WHAT YOU NEED TO DO:
Filter the listing below down to the lines holding the word "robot", and copy those lines.
--------------------------------
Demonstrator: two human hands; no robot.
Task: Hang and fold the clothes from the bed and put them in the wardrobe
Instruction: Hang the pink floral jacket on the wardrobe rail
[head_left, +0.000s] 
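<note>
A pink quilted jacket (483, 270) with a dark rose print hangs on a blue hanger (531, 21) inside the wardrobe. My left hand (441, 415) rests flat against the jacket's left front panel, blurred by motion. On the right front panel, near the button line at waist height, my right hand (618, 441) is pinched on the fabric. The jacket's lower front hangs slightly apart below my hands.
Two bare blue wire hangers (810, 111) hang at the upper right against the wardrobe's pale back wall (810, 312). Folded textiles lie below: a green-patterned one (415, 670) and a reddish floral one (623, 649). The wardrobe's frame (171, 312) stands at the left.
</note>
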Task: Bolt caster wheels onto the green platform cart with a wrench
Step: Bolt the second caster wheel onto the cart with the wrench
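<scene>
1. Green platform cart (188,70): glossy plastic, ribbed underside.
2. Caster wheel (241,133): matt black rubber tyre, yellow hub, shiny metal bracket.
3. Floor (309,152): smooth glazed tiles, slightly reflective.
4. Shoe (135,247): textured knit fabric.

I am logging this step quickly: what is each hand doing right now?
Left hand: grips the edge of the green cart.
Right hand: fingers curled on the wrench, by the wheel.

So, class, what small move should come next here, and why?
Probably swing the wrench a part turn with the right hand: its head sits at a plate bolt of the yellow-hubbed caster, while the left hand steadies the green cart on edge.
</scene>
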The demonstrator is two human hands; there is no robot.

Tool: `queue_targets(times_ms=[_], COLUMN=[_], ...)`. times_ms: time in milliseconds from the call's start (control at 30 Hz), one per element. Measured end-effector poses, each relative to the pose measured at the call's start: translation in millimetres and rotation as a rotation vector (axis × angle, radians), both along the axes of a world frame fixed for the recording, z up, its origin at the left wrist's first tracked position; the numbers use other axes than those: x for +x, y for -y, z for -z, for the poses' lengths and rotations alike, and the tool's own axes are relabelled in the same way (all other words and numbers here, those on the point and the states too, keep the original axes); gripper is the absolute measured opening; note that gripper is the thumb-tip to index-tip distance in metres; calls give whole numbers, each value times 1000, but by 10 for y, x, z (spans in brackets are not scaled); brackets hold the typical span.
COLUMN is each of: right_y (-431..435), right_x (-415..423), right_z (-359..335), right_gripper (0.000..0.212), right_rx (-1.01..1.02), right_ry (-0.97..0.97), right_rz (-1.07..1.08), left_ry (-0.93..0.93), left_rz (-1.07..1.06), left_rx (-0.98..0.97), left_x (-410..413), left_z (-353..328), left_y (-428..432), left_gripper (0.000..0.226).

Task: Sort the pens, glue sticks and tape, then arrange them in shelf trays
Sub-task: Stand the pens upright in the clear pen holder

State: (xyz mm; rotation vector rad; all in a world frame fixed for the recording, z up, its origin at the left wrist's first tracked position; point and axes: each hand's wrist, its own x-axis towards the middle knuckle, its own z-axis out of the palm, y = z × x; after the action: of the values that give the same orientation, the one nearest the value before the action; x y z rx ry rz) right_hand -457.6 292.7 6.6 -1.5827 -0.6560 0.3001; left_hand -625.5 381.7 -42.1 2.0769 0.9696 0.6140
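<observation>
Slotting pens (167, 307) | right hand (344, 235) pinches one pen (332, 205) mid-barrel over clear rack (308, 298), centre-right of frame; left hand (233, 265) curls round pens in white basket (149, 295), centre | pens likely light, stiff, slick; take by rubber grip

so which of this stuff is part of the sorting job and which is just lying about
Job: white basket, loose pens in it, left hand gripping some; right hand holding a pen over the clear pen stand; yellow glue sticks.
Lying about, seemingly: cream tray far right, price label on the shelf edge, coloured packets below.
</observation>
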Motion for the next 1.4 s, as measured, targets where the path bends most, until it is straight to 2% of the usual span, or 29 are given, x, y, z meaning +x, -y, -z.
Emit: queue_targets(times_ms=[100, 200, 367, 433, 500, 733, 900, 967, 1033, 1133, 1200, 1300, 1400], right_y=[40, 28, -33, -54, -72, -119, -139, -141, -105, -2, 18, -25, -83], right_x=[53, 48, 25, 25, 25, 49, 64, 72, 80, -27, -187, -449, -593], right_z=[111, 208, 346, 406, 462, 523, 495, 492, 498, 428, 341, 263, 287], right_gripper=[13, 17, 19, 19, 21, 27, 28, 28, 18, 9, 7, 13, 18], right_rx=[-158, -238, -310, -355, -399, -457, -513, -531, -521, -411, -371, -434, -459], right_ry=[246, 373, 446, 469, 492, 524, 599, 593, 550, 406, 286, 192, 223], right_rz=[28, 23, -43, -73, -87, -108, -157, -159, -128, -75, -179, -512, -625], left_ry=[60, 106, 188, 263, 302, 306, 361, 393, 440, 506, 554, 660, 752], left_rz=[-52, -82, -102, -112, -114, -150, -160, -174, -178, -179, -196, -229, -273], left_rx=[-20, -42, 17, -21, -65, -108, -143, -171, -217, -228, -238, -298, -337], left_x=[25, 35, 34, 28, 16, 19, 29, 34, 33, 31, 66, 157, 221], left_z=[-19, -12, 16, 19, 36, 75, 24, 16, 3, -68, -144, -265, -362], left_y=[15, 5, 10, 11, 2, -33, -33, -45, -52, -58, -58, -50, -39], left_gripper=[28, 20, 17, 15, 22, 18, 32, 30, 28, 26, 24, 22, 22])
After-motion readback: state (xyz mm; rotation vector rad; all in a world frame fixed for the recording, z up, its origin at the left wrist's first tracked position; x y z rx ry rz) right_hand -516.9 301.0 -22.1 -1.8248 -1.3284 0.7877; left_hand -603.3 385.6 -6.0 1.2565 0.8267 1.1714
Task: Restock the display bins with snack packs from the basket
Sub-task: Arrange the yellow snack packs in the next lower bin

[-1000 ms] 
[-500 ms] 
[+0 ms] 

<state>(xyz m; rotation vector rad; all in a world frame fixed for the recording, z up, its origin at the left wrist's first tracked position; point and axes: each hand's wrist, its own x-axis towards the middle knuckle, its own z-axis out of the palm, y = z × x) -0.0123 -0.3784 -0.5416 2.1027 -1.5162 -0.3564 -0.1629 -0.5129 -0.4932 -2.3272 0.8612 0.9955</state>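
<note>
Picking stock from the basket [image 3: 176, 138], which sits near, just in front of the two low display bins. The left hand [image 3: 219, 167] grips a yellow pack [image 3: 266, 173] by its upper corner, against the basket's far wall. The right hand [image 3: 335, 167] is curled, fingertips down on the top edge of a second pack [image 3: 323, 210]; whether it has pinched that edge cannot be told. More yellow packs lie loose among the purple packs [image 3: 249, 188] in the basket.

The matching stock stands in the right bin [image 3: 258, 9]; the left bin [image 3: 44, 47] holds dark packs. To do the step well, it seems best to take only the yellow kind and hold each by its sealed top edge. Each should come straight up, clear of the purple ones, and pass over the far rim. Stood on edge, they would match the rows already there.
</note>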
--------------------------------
TASK ANSWER:
Demonstrator: two human hands; no robot.
The demonstrator is two human hands; there is no robot.

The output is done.